Save cleaned data of Ingestion Server to AWS S3 #4163

krysal · 2024-04-19T01:46:28Z

Fixes

Description

This PR changes the Ingestion Server's cleanup step to temporarily save the cleaned data to disk and upload the files to an S3 bucket once they reach a certain size (chose 10 MB kind of arbitrarily, to make them manageable). S3 does not support appending to files; you can only replace them, so the file for each column to modify is split into chunks and uploaded as they are generated.

Looking at this code line in the same Ingestion Server makes me guess the credentials are taken from the environment variables and nothing else is needed in production to connect to S3, but I can't guarantee it.

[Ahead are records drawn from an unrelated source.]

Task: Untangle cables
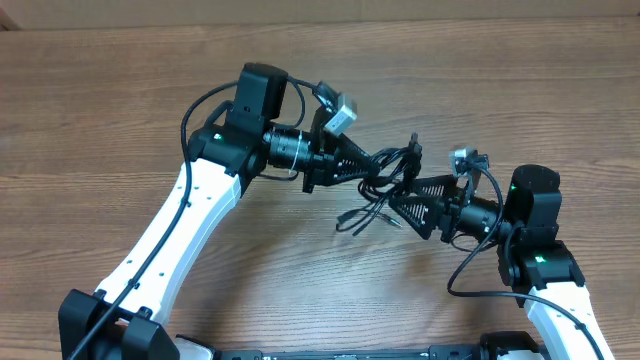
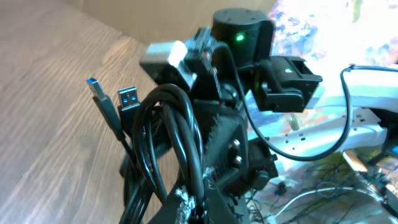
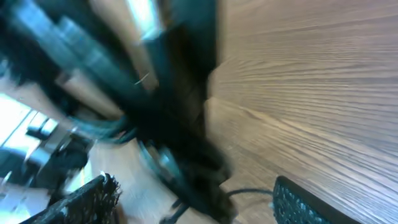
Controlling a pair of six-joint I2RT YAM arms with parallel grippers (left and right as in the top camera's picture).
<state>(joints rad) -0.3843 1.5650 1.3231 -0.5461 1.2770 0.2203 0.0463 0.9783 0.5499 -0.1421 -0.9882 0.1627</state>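
Observation:
The cables (image 1: 385, 180) are a bunch of thin black cords hanging just above the table between both grippers, with loose ends trailing to the table (image 1: 352, 220). My left gripper (image 1: 385, 163) reaches in from the left and is shut on the cables (image 2: 171, 130), which loop up from between its fingertips (image 2: 186, 202). Two USB plugs (image 2: 127, 98) stick out on the left of the loop. My right gripper (image 1: 397, 202) faces it from the right. Its jaws (image 3: 193, 199) stand open around the blurred dark cables (image 3: 186, 155), the fingers (image 3: 93, 199) apart from them.
The wooden table (image 1: 120, 120) lies all around. The right arm's wrist (image 2: 242, 31) with a green light looms close behind the loop. A cardboard wall (image 1: 320, 12) runs along the far edge.

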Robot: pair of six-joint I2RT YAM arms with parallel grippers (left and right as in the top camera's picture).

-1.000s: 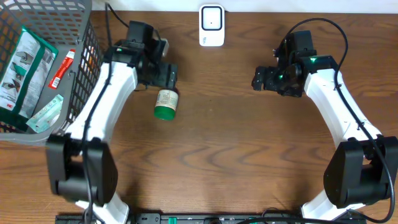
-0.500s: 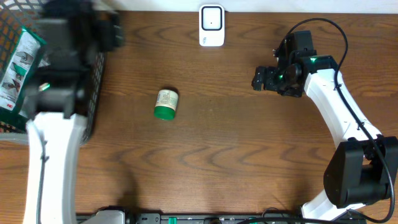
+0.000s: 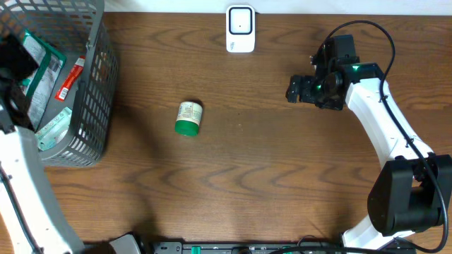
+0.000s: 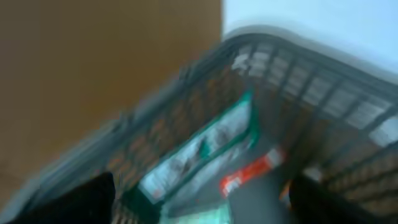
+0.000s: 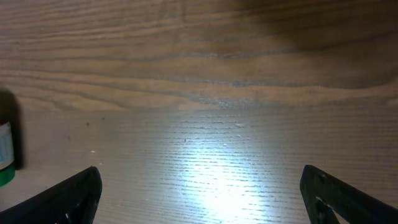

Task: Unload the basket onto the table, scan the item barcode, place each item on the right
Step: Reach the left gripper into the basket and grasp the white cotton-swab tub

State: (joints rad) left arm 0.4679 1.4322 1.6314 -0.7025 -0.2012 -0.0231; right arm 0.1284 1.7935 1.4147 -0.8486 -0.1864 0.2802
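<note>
looking down from overhead, the left arm (image 3: pixel 15 176) is extending along the left edge of the table (image 3: pixel 282 183), its dark end hanging over the grey wire basket (image 3: pixel 97 77) at the far left. the basket is holding several flat packets and a red and white tube (image 3: pixel 70 77). a small bottle (image 3: pixel 188 118) with a green cap is lying on its side on the bare wood, well apart from the basket and nearer than the white scanner (image 3: pixel 240 29) standing at the far edge. the right gripper (image 3: pixel 293 90) is hovering right of the scanner, jaws wide, holding nothing.

the left wrist view is coming through blurred. the left gripper (image 4: pixel 200 193) is showing both fingers spread wide with nothing between them, and a green-edged packet (image 4: pixel 205 146) and the tube are lying below it inside the basket.

the right wrist view is showing only wood grain between the spread fingers (image 5: pixel 74 196), with the bottle's edge peeking in at the left.

the step in hand is probably a pick from the basket. doing it well is asking the left gripper to settle over a single item, come down clear of the wire wall, and close across a narrow side. the barcode face is best left uncovered for turning toward the scanner. pinching two overlapping packets at once is the likely slip.
</note>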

Let me know your thoughts on this approach.

openverse/ingestion_server/ingestion_server/distributed_reindex_scheduler.py

Line 26 in 9ac2586

    
           client = boto3.client("ec2", region_name=config("AWS_REGION", default="us-east-1"))

Testing Instructions

To test this locally with MinIO, create the openverse-catalog bucket if it's not automatically created at start. Go to http://localhost:5011/ (username: test_user & password: test_secret).

just api/up && just catalog/up

Then make some rows of image table in the catalog dirty by removing the protocol in one or several of the URLs (url, creator_url, or foreign_landing_url) or modify the tags for low accuracy. Run the data refresh from the Airflow UI, wait for it to finish and check the bucket in MinIO.

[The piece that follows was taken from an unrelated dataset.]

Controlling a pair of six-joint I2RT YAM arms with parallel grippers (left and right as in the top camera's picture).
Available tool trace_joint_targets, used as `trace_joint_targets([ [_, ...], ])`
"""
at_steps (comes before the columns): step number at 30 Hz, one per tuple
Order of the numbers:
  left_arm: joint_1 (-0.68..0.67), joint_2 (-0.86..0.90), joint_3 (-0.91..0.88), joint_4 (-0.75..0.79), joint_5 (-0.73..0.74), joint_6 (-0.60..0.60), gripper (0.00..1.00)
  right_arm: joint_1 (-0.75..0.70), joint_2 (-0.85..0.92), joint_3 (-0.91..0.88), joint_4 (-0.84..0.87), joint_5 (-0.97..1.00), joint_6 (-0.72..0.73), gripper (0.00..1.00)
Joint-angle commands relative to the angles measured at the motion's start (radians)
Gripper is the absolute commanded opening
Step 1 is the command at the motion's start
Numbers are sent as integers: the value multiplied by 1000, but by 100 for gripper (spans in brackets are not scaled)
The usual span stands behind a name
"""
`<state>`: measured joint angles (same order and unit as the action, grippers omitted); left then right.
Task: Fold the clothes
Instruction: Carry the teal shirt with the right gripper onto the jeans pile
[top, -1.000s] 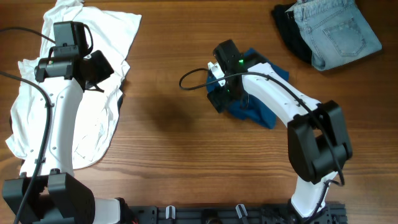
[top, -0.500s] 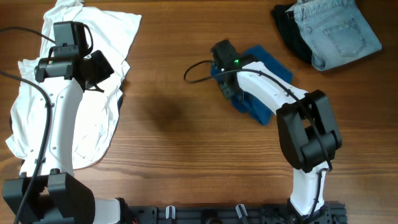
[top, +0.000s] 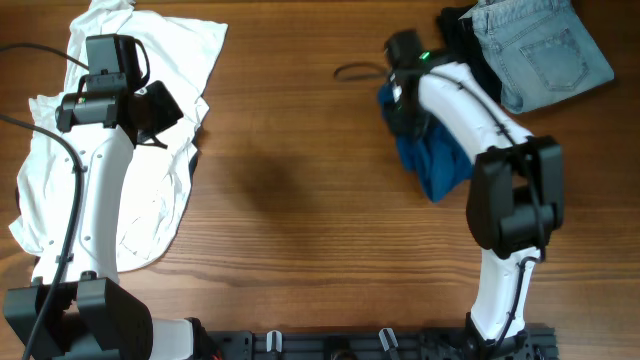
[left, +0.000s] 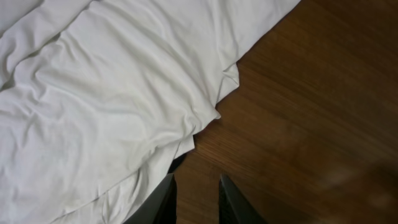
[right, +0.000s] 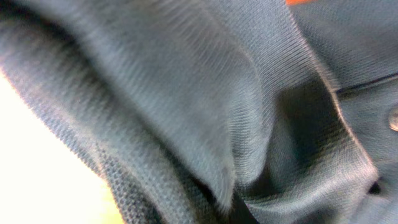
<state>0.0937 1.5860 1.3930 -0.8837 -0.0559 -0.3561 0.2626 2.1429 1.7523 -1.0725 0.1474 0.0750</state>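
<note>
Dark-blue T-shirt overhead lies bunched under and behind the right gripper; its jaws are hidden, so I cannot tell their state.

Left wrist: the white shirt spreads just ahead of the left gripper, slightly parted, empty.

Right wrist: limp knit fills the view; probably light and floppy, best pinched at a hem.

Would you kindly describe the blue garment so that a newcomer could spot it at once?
On the wooden table, look to the robot's right side. Beneath the right arm, beside the folded pale jeans, lies a bunched dark-blue garment. It alone is deep blue; the jeans are faded denim, the far shirt white.
</note>
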Motion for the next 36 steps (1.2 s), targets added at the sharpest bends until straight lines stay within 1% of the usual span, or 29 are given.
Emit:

http://localhost:5011/browser/openverse-catalog/

The data refresh should continue even if the upload to S3 fails for whatever reason. Try shooting down the S3 container and clearing the ingest_upstream step in the DAG to confirms it continues despite the failure in the upload.

Checklist

My pull request has a descriptive title (not a vague title likeUpdate index.md).
My pull request targets the default branch of the repository (main) or a parent feature branch.
My commit messages follow best practices.
My code follows the established code style of the repository.
I added or updated tests for the changes I made (if applicable).
I added or updated documentation (if applicable).
I tried running the project locally and verified that there are no visible errors.
I ran the DAG documentation generator (if applicable).

Developer Certificate of Origin

Developer Certificate of Origin
Version 1.1

Copyright (C) 2004, 2006 The Linux Foundation and its contributors.
1 Letterman Drive
Suite D4700
San Francisco, CA, 94129

Everyone is permitted to copy and distribute verbatim copies of this
license document, but changing it is not allowed.

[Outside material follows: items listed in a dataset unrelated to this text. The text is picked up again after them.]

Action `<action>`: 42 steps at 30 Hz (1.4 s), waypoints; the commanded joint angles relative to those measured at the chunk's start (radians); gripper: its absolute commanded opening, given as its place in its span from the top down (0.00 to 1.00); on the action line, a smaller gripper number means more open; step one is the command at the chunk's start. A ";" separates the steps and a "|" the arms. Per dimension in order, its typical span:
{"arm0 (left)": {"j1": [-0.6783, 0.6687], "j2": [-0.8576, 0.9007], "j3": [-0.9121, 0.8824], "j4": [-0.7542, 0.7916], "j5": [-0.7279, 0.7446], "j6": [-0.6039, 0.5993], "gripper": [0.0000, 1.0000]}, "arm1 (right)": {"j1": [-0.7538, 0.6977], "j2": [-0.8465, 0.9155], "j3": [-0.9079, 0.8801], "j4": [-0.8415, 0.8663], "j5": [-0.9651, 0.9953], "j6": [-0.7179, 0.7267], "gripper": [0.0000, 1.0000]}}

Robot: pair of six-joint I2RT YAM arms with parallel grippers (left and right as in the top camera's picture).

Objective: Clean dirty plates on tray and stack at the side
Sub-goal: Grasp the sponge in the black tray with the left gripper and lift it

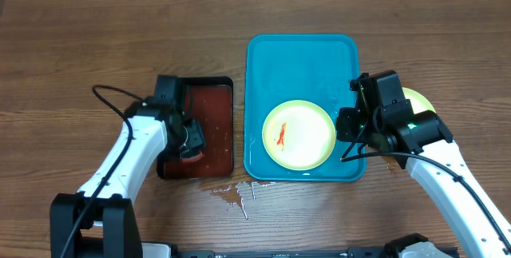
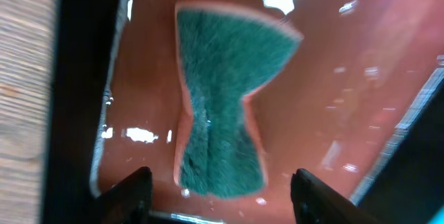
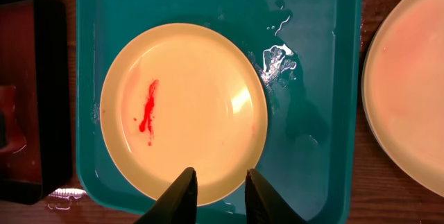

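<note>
One pale yellow-green plate (image 1: pixel 298 134) (image 3: pixel 184 109) with a red sauce smear (image 3: pixel 148 106) lies flat in the wet turquoise tray (image 1: pixel 303 58) (image 3: pixel 312 78). My right gripper (image 1: pixel 343 130) (image 3: pixel 220 175) hovers over that plate's near rim, narrowly open, with nothing between its fingers. A second pale plate (image 1: pixel 419 100) (image 3: pixel 409 92) rests on the wood right of the tray, partly hidden by my right arm. My left gripper (image 1: pixel 192 138) (image 2: pixel 220 175) stands open low over the dark red tray (image 1: pixel 211 106), its fingers on either side of a green sponge (image 2: pixel 225 106) without touching it.
The dark red tray (image 2: pixel 333 92) has a black rim and holds shallow water around the sponge. Spilled water (image 1: pixel 235 194) spreads on the wood in front of both trays. Bare tabletop lies at the back and far left.
</note>
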State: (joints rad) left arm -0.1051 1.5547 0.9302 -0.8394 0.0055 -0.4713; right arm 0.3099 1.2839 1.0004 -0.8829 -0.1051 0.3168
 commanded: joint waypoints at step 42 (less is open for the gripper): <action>-0.055 0.114 -0.023 0.081 0.014 0.051 0.74 | 0.002 -0.005 0.014 -0.002 -0.009 -0.003 0.73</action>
State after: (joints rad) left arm -0.1379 1.6688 0.9459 -0.7719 0.0135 -0.4088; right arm 0.3099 1.2839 1.0004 -0.8902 -0.1078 0.3168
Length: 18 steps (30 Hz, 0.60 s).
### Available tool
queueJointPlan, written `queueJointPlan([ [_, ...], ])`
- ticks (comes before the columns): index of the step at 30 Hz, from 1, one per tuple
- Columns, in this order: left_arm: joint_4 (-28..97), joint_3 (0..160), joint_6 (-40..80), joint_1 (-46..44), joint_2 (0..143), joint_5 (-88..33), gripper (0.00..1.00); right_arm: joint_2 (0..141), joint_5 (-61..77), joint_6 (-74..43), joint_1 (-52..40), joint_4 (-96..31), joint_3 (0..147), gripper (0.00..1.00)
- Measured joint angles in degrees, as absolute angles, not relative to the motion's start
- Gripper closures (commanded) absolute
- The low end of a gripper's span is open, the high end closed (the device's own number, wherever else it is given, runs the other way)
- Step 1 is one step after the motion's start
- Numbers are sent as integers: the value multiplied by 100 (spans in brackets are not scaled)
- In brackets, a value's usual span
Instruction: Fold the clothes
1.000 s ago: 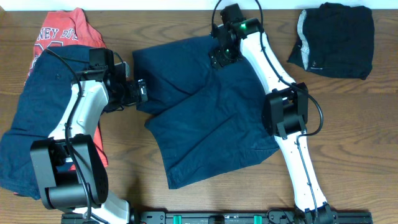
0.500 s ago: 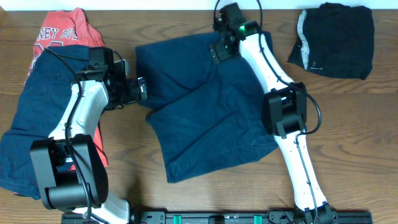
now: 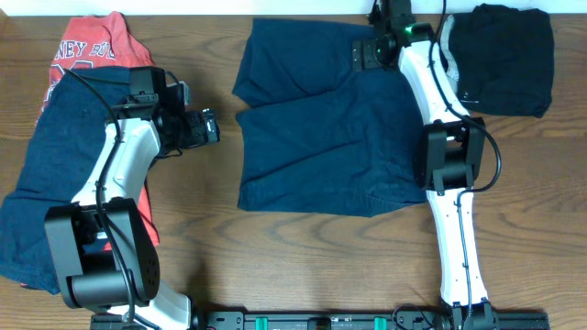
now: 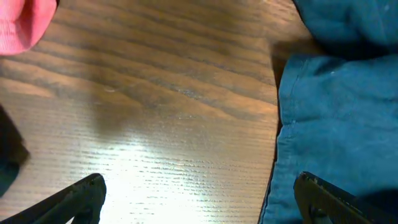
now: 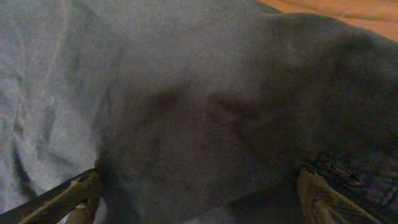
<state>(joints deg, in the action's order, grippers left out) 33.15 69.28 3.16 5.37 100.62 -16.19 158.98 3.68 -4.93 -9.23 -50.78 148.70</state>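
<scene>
Navy shorts (image 3: 321, 137) lie flat at upper centre, legs pointing frame-left, long axis left-right, with the right gripper (image 3: 362, 57) over them, its jaws apart. The left gripper (image 3: 209, 128) is just left of them, jaws apart. One T-shirt (image 3: 92, 46) and further shorts (image 3: 64, 156), number unclear, lie far left; one black garment (image 3: 504, 55) lies upper right.

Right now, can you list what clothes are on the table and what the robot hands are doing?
middle: dark navy cloth shorts, spread flat
far left: red T-shirt with white lettering, partly under more navy shorts
far right: black garment with grey stripe
left gripper: open, over bare wooden table
right gripper: open, over the middle shorts' top edge
</scene>
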Motion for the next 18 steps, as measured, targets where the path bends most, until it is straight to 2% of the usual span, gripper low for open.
queueJointPlan([
  [9, 3769, 6928, 145, 537, 9531, -1651, 2, 15207, 792, -613, -939, -6261, 14805, 1],
  [18, 5087, 7015, -73, 303, 7732, -1820, 2, 12287, 1831, -410, -937, -7996, 14870, 1],
])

Developer's Certificate of Origin 1.1

By making a contribution to this project, I certify that:

(a) The contribution was created in whole or in part by me and I
    have the right to submit it under the open source license
    indicated in the file; or

(b) The contribution is based upon previous work that, to the best
    of my knowledge, is covered under an appropriate open source
    license and I have the right under that license to submit that
    work with modifications, whether created in whole or in part
    by me, under the same open source license (unless I am
    permitted to submit under a different license), as indicated
    in the file; or

(c) The contribution was provided directly to me by some other
    person who certified (a), (b) or (c) and I have not modified
    it.

(d) I understand and agree that this project and the contribution
    are public and that a record of the contribution (including all
    personal information I submit with it, including my sign-off) is
    maintained indefinitely and may be redistributed consistent with
    this project or the open source license(s) involved.

obulat

I ran the data refresh locally, and saw the saved data in the minio bucket. I'll look through the code again later, but wanted to add a comment here now.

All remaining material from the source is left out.